# INSTRUCTIONS TO FOLLOW:
In the material below, find every line with "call" and pull it out.

---------- DATA BELOW

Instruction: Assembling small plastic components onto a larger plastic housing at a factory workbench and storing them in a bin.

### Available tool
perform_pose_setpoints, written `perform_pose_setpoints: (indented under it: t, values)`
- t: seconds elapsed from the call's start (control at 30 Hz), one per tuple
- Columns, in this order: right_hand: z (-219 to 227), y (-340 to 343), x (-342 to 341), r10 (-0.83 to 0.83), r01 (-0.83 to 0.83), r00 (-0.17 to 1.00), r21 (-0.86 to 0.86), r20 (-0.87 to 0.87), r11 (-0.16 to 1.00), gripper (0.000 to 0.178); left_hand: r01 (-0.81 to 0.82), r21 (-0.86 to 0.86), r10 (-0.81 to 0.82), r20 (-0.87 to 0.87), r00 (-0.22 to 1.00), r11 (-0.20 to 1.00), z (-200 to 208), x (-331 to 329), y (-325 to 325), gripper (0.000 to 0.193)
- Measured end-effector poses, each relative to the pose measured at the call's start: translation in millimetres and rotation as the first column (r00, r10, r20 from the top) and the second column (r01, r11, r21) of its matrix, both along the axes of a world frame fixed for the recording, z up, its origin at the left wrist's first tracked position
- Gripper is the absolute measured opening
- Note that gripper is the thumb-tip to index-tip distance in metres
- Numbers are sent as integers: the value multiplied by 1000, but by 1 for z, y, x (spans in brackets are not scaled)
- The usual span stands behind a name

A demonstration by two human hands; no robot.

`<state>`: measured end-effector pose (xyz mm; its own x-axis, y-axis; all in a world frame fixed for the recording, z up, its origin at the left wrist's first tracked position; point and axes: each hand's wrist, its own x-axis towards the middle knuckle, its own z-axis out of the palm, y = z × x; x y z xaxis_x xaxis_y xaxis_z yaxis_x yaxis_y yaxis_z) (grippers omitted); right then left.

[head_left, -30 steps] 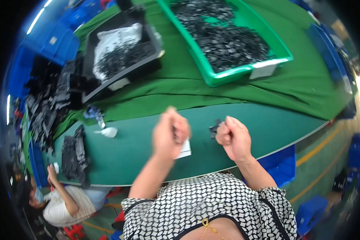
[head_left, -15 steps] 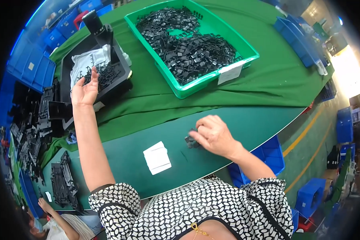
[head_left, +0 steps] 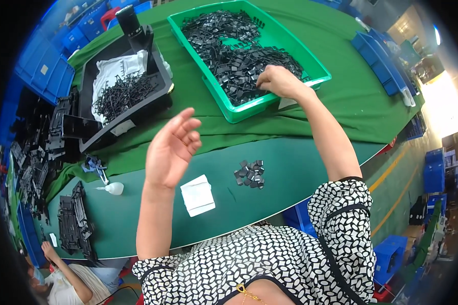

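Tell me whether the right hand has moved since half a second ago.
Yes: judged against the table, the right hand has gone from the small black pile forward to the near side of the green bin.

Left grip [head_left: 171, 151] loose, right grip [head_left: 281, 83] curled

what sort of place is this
Likely a factory workshop: a green plastic bin heaped with small black parts, blue plastic crates around the table, and yellow floor lines.
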<state>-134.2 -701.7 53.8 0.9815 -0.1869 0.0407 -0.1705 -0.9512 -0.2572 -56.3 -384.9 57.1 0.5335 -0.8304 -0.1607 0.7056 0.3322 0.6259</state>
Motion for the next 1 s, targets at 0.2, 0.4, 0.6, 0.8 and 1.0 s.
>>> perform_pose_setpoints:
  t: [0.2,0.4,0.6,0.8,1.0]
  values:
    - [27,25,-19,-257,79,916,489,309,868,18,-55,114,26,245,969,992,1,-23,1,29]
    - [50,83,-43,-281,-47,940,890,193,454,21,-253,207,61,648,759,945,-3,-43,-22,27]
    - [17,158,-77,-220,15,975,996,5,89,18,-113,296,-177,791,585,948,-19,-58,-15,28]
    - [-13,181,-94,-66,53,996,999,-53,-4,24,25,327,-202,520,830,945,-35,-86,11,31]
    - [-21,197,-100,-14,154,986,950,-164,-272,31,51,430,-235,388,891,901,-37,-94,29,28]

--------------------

# TASK SOLUTION:
- t: seconds elapsed from the call's start (control at 30 Hz), one per tuple
- Measured end-effector poses, each relative to the pose measured at the call's start: translation in millimetres and rotation as the first column (r00, r10, r20 from the top) and the second column (r01, r11, r21) of its matrix, both along the axes of a world frame fixed for the recording, z up, its origin at the left wrist's first tracked position

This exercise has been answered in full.